Segundo o processo, em 2019, a autora e beneficiária do plano de saúde se submeteu a uma cirurgia bariátrica para tratamento de obesidade, que resultou na perda de 35 kg. Consequentemente, após o emagrecimento, a mulher desenvolveu excesso de pele e deformidades que, segundo ela, abalaram seu psicológico.

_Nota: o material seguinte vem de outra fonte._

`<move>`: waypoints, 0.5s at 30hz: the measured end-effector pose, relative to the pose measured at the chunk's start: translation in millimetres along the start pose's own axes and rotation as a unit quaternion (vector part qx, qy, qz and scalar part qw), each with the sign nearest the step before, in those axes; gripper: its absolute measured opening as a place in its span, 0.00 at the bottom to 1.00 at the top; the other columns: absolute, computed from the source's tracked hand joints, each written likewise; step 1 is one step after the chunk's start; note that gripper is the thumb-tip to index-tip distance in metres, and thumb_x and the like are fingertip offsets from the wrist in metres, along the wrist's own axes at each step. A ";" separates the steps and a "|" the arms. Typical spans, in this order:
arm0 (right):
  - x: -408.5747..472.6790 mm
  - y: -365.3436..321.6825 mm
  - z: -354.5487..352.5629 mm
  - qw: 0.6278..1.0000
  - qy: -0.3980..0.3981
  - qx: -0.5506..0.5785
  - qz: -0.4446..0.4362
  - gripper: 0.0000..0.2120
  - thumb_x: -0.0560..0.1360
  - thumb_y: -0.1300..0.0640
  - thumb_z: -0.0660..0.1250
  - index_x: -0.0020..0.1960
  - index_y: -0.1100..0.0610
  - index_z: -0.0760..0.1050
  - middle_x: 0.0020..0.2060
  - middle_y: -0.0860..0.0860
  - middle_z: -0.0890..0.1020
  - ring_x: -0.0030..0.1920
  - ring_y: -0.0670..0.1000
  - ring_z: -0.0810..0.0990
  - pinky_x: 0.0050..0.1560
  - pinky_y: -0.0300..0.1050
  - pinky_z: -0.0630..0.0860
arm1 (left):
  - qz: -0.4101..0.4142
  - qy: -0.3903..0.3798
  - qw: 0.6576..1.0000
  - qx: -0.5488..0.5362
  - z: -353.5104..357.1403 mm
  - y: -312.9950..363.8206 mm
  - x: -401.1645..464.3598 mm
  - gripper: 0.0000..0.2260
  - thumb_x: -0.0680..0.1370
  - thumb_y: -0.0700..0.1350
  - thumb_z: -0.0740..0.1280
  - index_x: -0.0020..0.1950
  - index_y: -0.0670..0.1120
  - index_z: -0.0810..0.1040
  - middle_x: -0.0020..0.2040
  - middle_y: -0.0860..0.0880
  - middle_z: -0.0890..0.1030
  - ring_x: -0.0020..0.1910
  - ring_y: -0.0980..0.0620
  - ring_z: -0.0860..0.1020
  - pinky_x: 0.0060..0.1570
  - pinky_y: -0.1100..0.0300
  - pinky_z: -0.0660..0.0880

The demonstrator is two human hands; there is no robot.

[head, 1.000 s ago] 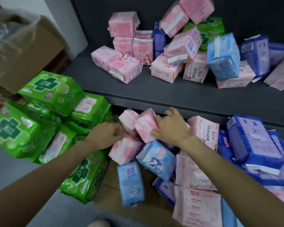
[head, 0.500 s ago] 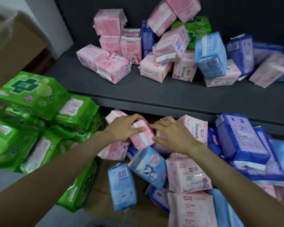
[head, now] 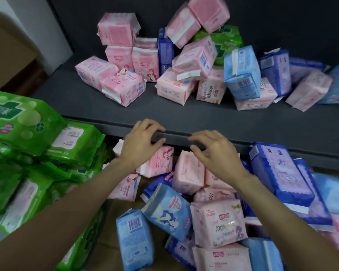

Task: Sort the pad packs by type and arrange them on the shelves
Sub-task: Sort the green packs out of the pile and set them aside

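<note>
Pad packs lie in three loose groups. On the dark shelf [head: 184,116]: a jumbled heap, mostly pink packs [head: 123,90] at left and centre, some stacked, one green pack [head: 223,44] wedged behind them, a dark blue pack [head: 165,51] standing upright among the pinks, light blue pack [head: 243,75] and further blue and pink packs leaning together to the right. Below the shelf edge: a mixed pile on brown cardboard [head: 110,222], with pink packs [head: 188,173] directly under the hands, light blue packs [head: 166,210] in front, a pale pink pack marked 245mm [head: 217,223] near the bottom, large dark blue packs [head: 278,173] to the right. Green packs [head: 24,122] stacked in their own pile at far left, apart from the pinks and blues.

Left hand [head: 139,143] hovers at the front lip of the shelf, fingers bent, tips at or on the edge; grip loose, holding nothing. A pink pack [head: 159,161] lies just below its palm; contact cannot be told. Right hand [head: 213,149] beside it, fingers spread and lightly curved over the pink packs, grip wide, holding nothing. Both forearms reach in from the bottom of view.

A brown cardboard box [head: 6,53] stands at upper left, beside a pale wall.
</note>
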State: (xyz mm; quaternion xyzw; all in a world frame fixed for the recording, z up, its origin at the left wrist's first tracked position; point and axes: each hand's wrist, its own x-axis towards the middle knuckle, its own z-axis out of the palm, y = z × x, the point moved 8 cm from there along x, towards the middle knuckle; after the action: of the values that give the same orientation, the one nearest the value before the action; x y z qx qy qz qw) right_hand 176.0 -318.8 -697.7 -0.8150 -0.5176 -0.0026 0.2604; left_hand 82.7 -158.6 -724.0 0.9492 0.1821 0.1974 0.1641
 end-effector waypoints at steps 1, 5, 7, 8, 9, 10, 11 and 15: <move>5.3 3.6 -15.7 0.999 0.039 -0.006 0.003 0.13 0.75 0.53 0.62 0.55 0.55 0.80 0.52 0.50 0.82 0.52 0.54 0.78 0.54 0.47 0.74 | 0.005 0.003 1.000 -0.029 -3.6 4.2 8.7 0.16 0.75 0.56 0.63 0.58 0.49 0.78 0.56 0.51 0.76 0.56 0.49 0.73 0.50 0.51 0.75; 34.5 34.6 -72.0 0.990 0.119 -0.042 0.060 0.18 0.74 0.58 0.68 0.64 0.56 0.74 0.60 0.53 0.77 0.59 0.56 0.72 0.56 0.46 0.70 | 0.013 0.044 0.994 -0.095 -28.1 30.5 60.5 0.20 0.75 0.56 0.64 0.64 0.50 0.74 0.60 0.50 0.74 0.59 0.49 0.72 0.55 0.54 0.72; 53.8 54.2 -88.7 0.984 0.132 -0.070 0.094 0.27 0.72 0.57 0.70 0.70 0.57 0.68 0.66 0.56 0.70 0.65 0.58 0.67 0.61 0.51 0.68 | -0.019 0.063 0.988 -0.136 -36.6 38.7 94.2 0.24 0.74 0.53 0.70 0.68 0.50 0.70 0.63 0.49 0.73 0.62 0.49 0.72 0.56 0.54 0.71; 64.5 61.8 -93.9 0.982 0.135 -0.091 0.098 0.32 0.71 0.56 0.72 0.72 0.57 0.65 0.69 0.59 0.66 0.67 0.60 0.63 0.65 0.53 0.66 | -0.046 0.066 0.982 -0.168 -37.4 39.5 110.6 0.28 0.72 0.53 0.72 0.70 0.49 0.68 0.65 0.48 0.72 0.63 0.49 0.71 0.58 0.54 0.70; 76.7 70.3 -97.2 0.980 0.130 -0.113 0.102 0.37 0.70 0.55 0.73 0.74 0.58 0.61 0.71 0.61 0.62 0.69 0.62 0.60 0.68 0.55 0.63 | -0.080 0.061 0.974 -0.203 -35.1 38.7 128.0 0.33 0.71 0.55 0.74 0.72 0.49 0.65 0.67 0.47 0.71 0.65 0.49 0.70 0.60 0.55 0.69; 89.0 79.4 -97.3 0.979 0.116 -0.122 0.111 0.42 0.69 0.54 0.74 0.76 0.57 0.56 0.73 0.63 0.58 0.71 0.63 0.57 0.70 0.56 0.59 | -0.120 0.046 0.964 -0.233 -30.6 36.2 142.9 0.38 0.69 0.59 0.74 0.74 0.48 0.62 0.69 0.46 0.69 0.67 0.49 0.68 0.63 0.55 0.67; 100.5 89.9 -96.2 0.980 0.098 -0.113 0.132 0.47 0.68 0.53 0.75 0.77 0.57 0.51 0.74 0.63 0.54 0.73 0.63 0.54 0.72 0.56 0.56 | -0.162 0.024 0.952 -0.258 -23.0 32.2 156.9 0.43 0.68 0.63 0.73 0.76 0.47 0.59 0.72 0.46 0.66 0.70 0.48 0.66 0.66 0.55 0.65; 130.4 131.1 -97.2 0.975 0.053 -0.061 0.209 0.53 0.67 0.56 0.76 0.78 0.58 0.42 0.75 0.58 0.54 0.74 0.60 0.53 0.70 0.50 0.56 | -0.251 -0.042 0.920 -0.299 1.4 28.8 203.2 0.52 0.63 0.69 0.70 0.78 0.49 0.52 0.75 0.46 0.63 0.72 0.45 0.64 0.70 0.48 0.63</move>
State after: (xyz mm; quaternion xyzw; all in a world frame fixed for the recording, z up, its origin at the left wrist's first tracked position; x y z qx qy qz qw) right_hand 373.1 -293.6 -633.3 -0.9181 -0.3202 -0.0233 0.2324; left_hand 265.3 -100.9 -650.1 0.7866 0.3402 0.1545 0.4916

O médico da autora atestou a necessidade das cirurgias reparadoras de abdominoplastia e mamoplastia com o implante de próteses de silicone. A Unimed aprovou o primeiro procedimento, mas negou o segundo, alegando falta de previsão no rol da Agência Nacional de Saúde Suplementar (ANS). Sustentou ainda que a mamoplastia teria caráter estético.
O juiz Pedro Ivens Simões de França afirmou, na decisão, que o tratamento da obesidade mórbida não finaliza com cirurgia bariátrica, pois, em muitos casos, são necessárias intervenções cirúrgicas complementares para remover excessos de pele e deformidades corporais.
"Tais procedimentos não visam ao mero embelezamento, mas à restauração funcional e à recuperação da saúde física e psicológica do paciente", afirmou.
O magistrado destacou a ilegalidade da negativa da cirurgia. "Há indicação expressa do médico assistente para uma cirurgia plástica de caráter reparador e funcional, como consequência direta do tratamento para obesidade mórbida. A recusa da operadora, baseada em interpretação restritiva do contrato e do rol da ANS, mostra-se, portanto, abusiva e ilegal".